Return on Investment

“ROI is an easy yes,” says Lokey. “It’s pretty challenging with inflation and decreasing reimbursements for a primary care practice that’s independent, without lab and radiology,
and adds a line of business such as RPM and does not add a large footprint to your staffing model and billing, but it’s a margin for us that’s been positive.”

“Integration with the EHR and the practice management side is good.”

– Bryce Lokey, MD

Impact on providers

Toward Cedar Point’s outset goal of more real-time BP readings, “you can’t ignore a confidence
boost to see repeated data that show’s control of BP. I would agree it adds confidence to the
providers who are engaging.”

A five-month internal data review shows the entirety of Cedar Point providers, more than 20 of them, engaged with RPM and complete sets of RPM codes being billed with a very low claims denial rate system wide.

Patient engagement

Lokey says duration in RPM care plans has ranged from three to six months. He says patients understand the need and commit to the program, and like seeing good results.

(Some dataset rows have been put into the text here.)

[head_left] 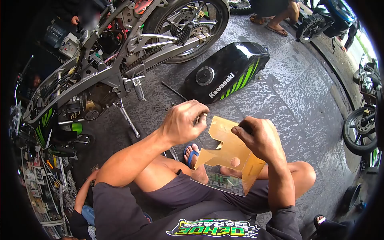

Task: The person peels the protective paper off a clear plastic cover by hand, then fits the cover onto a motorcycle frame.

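Note:
A yellowish transparent sheet (228,150) with cut-out edges and a round hole hangs above the person's lap. My right hand (260,138) pinches its upper right part between thumb and fingers. Just left of the sheet's top corner, my left hand (186,122) is closed, its fingertips pressed together around something small and pale that I cannot make out. Beyond both hands, a black fuel tank (230,72) with green stripes lies on the floor.
A motorcycle frame (108,76) with its rear wheel (188,30) stands at upper left. Tools and parts (44,188) lie at lower left. Another motorcycle (362,130) is at the right edge. Other people's legs (282,20) and an arm (84,192) show nearby.

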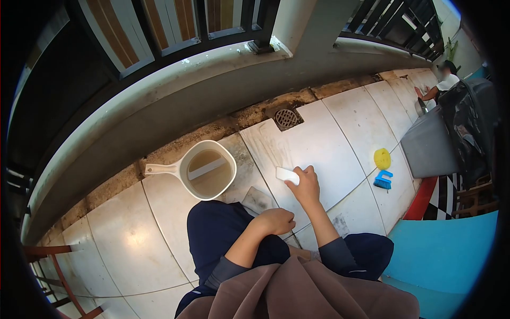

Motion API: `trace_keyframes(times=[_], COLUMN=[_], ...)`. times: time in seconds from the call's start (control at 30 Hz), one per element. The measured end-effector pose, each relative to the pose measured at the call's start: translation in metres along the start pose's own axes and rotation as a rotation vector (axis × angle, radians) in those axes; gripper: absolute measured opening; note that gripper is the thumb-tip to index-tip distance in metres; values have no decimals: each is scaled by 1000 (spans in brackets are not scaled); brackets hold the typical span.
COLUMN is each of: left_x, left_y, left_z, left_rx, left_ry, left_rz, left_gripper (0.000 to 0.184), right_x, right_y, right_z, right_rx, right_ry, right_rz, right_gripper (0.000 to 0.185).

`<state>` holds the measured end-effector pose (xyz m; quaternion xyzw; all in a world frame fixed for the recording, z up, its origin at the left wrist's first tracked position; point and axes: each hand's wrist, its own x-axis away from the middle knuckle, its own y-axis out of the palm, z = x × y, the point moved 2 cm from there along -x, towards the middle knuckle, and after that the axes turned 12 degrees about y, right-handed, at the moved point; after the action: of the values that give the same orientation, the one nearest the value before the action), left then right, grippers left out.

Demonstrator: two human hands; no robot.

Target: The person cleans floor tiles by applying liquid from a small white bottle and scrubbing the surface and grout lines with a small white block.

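Note:
My right hand (306,186) grips a white sponge block (287,176), held against or just above the pale floor tile (324,138). Near my knee, my left hand (275,221) is curled into a loose fist, and nothing shows sticking out of it. To the left stands a white dipper (232,178) with a long handle, holding murky brownish water (210,183). Between the dipper and my left hand there is a greyish stained piece or patch (258,200); I cannot tell which. Dirty streaks mark the tile beyond the sponge block.
A square drain grate (287,118) is set along the wall. At right lie a round yellow sponge (382,159) and a blue scrub brush (382,180). Behind them stands a grey bin (431,142). Another person (443,85) crouches at far right, hands near the floor.

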<state>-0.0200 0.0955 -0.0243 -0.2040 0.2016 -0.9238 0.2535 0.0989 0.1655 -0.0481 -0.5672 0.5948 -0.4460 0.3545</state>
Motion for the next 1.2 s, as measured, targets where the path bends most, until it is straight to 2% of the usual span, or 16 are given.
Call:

“Patient retention as a variable to the quantity of claims is an expectation, but we want them to get something out of it. Whether they are stable and don’t need monitoring or remaining to detect variances or medication management that’s a win to our level of expectations. Again, with our average length of service and engagement we see improvements with BP.”

As the practice continues to scale, Lokey believes clinical and business goals will continue to align.